__Directions__: The answer is to be the data that follows, transcribed exactly, minus its pictures.

────

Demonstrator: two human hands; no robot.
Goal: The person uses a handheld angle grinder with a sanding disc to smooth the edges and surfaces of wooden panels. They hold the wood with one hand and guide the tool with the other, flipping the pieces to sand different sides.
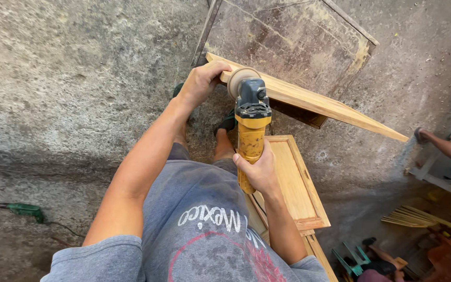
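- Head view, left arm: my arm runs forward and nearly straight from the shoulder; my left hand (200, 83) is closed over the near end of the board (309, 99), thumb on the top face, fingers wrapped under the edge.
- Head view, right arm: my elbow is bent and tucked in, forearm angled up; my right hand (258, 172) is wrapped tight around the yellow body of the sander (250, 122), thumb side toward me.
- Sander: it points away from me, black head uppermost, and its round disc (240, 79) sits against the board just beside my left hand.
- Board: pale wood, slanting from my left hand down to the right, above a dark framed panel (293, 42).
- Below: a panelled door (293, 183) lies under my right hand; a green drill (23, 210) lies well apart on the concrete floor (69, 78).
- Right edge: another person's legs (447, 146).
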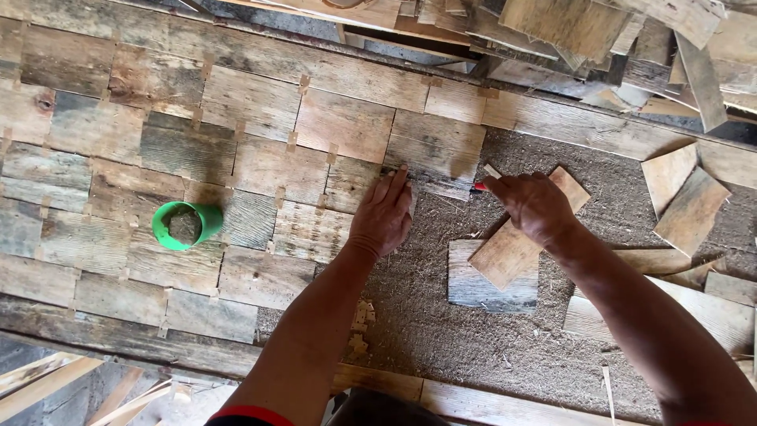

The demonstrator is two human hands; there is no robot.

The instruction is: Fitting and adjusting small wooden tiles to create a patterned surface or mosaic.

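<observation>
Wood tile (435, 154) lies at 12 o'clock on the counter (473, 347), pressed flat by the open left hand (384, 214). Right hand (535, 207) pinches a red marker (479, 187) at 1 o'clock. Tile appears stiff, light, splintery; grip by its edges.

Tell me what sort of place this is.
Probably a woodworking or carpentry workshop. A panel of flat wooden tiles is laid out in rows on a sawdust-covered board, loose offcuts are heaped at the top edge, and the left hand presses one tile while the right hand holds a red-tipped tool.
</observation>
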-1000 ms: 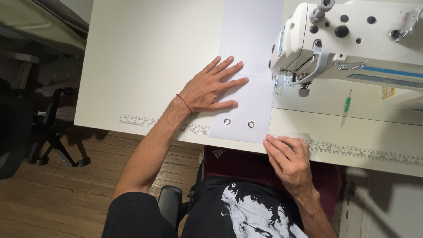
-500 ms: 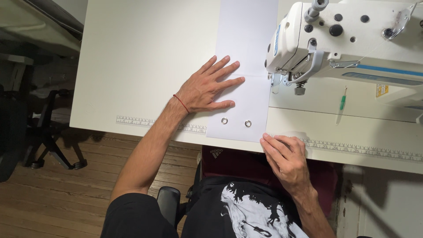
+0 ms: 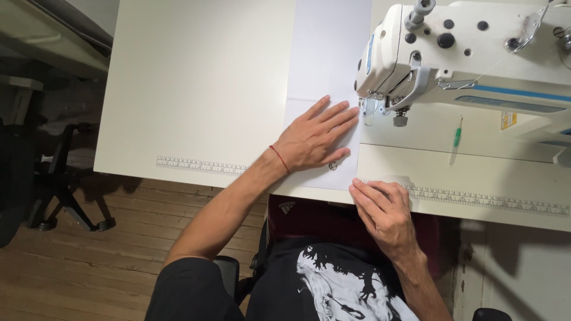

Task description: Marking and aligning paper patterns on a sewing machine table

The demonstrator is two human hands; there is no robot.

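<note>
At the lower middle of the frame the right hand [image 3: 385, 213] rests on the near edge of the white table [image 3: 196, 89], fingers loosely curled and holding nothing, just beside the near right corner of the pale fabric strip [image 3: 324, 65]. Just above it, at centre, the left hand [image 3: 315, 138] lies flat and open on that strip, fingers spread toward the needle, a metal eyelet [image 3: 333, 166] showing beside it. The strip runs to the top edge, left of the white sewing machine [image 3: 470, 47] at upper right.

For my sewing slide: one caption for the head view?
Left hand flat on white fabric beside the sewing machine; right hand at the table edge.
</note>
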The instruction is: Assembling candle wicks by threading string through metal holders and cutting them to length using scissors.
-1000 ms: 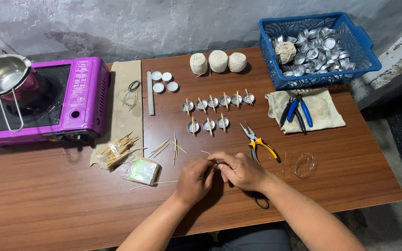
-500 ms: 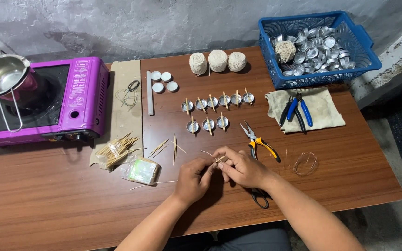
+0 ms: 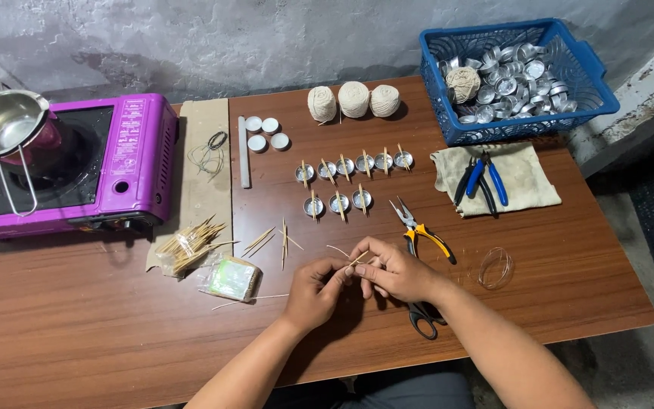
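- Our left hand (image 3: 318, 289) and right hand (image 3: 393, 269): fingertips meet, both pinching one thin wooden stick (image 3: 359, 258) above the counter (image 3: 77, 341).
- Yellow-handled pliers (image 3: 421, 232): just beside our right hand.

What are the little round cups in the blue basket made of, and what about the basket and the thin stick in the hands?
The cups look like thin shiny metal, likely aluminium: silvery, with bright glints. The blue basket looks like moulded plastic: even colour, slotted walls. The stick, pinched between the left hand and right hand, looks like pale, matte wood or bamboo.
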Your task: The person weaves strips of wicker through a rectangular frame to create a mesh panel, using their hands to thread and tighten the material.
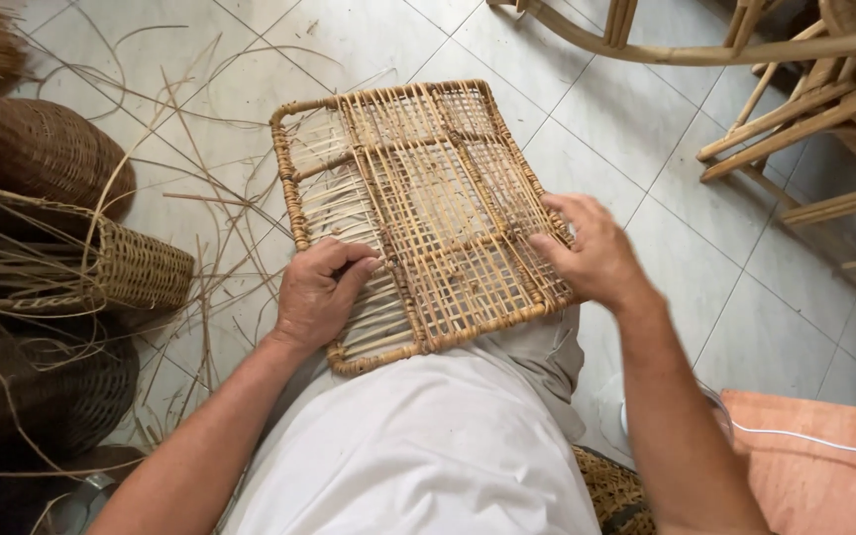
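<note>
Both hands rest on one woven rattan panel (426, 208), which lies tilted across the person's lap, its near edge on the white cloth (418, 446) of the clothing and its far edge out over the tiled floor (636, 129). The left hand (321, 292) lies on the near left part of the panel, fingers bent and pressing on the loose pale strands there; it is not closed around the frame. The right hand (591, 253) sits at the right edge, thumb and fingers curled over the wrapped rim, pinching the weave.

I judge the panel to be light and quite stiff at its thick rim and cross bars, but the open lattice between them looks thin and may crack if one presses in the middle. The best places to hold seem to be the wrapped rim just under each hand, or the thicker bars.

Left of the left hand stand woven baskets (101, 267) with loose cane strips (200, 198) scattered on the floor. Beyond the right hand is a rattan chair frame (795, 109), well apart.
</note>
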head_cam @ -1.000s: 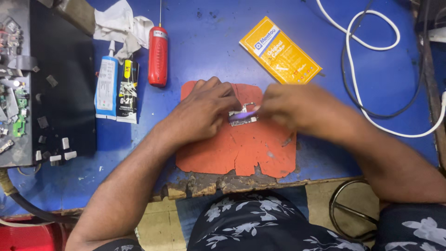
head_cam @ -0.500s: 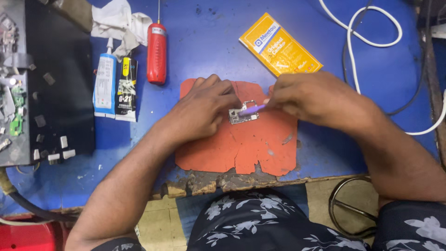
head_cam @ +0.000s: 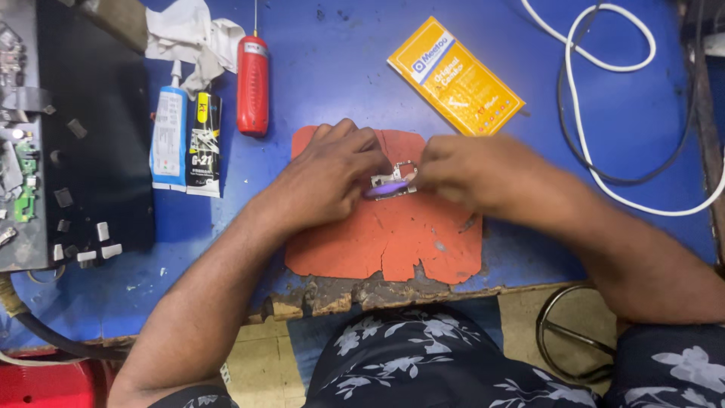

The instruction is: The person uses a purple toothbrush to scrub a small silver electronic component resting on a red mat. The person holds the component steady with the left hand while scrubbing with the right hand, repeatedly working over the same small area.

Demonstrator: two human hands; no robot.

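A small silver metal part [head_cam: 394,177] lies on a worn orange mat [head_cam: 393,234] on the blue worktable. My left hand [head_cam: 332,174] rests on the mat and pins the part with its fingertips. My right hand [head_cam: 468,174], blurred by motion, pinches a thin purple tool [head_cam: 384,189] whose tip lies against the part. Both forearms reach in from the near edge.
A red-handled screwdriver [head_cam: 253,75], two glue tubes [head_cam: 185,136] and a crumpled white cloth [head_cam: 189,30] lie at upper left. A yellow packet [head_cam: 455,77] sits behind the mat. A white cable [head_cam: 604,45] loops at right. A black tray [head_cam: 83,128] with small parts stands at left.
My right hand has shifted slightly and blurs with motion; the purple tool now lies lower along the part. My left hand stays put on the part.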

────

__Answer to this problem__:
Demonstrator: two human hands; no robot.
Goal: The person uses a handheld angle grinder with a sanding disc to smooth the edges and surfaces of wooden panels. They hold the wood with one hand and guide the tool with the other, flipping the pieces to sand different sides.
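- Head view, left arm: my arm runs forward and nearly straight from the shoulder; my left hand (200, 83) is closed over the near end of the board (309, 99), thumb on the top face, fingers wrapped under the edge.
- Head view, right arm: my elbow is bent and tucked in, forearm angled up; my right hand (258, 172) is wrapped tight around the yellow body of the sander (250, 122), thumb side toward me.
- Sander: it points away from me, black head uppermost, and its round disc (240, 79) sits against the board just beside my left hand.
- Board: pale wood, slanting from my left hand down to the right, above a dark framed panel (293, 42).
- Below: a panelled door (293, 183) lies under my right hand; a green drill (23, 210) lies well apart on the concrete floor (69, 78).
- Right edge: another person's legs (447, 146).
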
The demonstrator is two human hands; there is no robot.

The instruction is: Fitting and adjusting small wooden tiles to create a patterned surface or mosaic.

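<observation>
Wood tile (435, 154) lies at 12 o'clock on the counter (473, 347), pressed flat by the open left hand (384, 214). Right hand (535, 207) pinches a red marker (479, 187) at 1 o'clock. Tile appears stiff, light, splintery; grip by its edges.

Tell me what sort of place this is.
Probably a woodworking or carpentry workshop. A panel of flat wooden tiles is laid out in rows on a sawdust-covered board, loose offcuts are heaped at the top edge, and the left hand presses one tile while the right hand holds a red-tipped tool.
</observation>
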-1000 ms: 
-500 ms: 
+0 ms: 

Task description: Marking and aligning paper patterns on a sewing machine table

The demonstrator is two human hands; there is no robot.

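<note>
At the lower middle of the frame the right hand [image 3: 385, 213] rests on the near edge of the white table [image 3: 196, 89], fingers loosely curled and holding nothing, just beside the near right corner of the pale fabric strip [image 3: 324, 65]. Just above it, at centre, the left hand [image 3: 315, 138] lies flat and open on that strip, fingers spread toward the needle, a metal eyelet [image 3: 333, 166] showing beside it. The strip runs to the top edge, left of the white sewing machine [image 3: 470, 47] at upper right.

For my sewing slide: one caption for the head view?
Left hand flat on white fabric beside the sewing machine; right hand at the table edge.
</note>
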The instruction is: Assembling candle wicks by threading string through metal holders and cutting them to length using scissors.
-1000 ms: 
-500 ms: 
+0 ms: 
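- Our left hand (image 3: 318, 289) and right hand (image 3: 393, 269): fingertips meet, both pinching one thin wooden stick (image 3: 359, 258) above the counter (image 3: 77, 341).
- Yellow-handled pliers (image 3: 421, 232): just beside our right hand.

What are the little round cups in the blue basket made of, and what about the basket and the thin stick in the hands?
The cups look like thin shiny metal, likely aluminium: silvery, with bright glints. The blue basket looks like moulded plastic: even colour, slotted walls. The stick, pinched between the left hand and right hand, looks like pale, matte wood or bamboo.
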Your task: The person weaves strips of wicker through a rectangular frame to create a mesh panel, using their hands to thread and tighten the material.
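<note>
Both hands rest on one woven rattan panel (426, 208), which lies tilted across the person's lap, its near edge on the white cloth (418, 446) of the clothing and its far edge out over the tiled floor (636, 129). The left hand (321, 292) lies on the near left part of the panel, fingers bent and pressing on the loose pale strands there; it is not closed around the frame. The right hand (591, 253) sits at the right edge, thumb and fingers curled over the wrapped rim, pinching the weave.

I judge the panel to be light and quite stiff at its thick rim and cross bars, but the open lattice between them looks thin and may crack if one presses in the middle. The best places to hold seem to be the wrapped rim just under each hand, or the thicker bars.

Left of the left hand stand woven baskets (101, 267) with loose cane strips (200, 198) scattered on the floor. Beyond the right hand is a rattan chair frame (795, 109), well apart.
</note>
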head_cam @ -1.000s: 
head_cam @ -0.500s: 
head_cam @ +0.000s: 

The instruction is: The person uses a purple toothbrush to scrub a small silver electronic component resting on a red mat. The person holds the component steady with the left hand while scrubbing with the right hand, repeatedly working over the same small area.

Demonstrator: two human hands; no robot.

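A small silver metal part [head_cam: 394,177] lies on a worn orange mat [head_cam: 393,234] on the blue worktable. My left hand [head_cam: 332,174] rests on the mat and pins the part with its fingertips. My right hand [head_cam: 468,174], blurred by motion, pinches a thin purple tool [head_cam: 384,189] whose tip lies against the part. Both forearms reach in from the near edge.
A red-handled screwdriver [head_cam: 253,75], two glue tubes [head_cam: 185,136] and a crumpled white cloth [head_cam: 189,30] lie at upper left. A yellow packet [head_cam: 455,77] sits behind the mat. A white cable [head_cam: 604,45] loops at right. A black tray [head_cam: 83,128] with small parts stands at left.
My right hand has shifted slightly and blurs with motion; the purple tool now lies lower along the part. My left hand stays put on the part.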

No further output is needed here.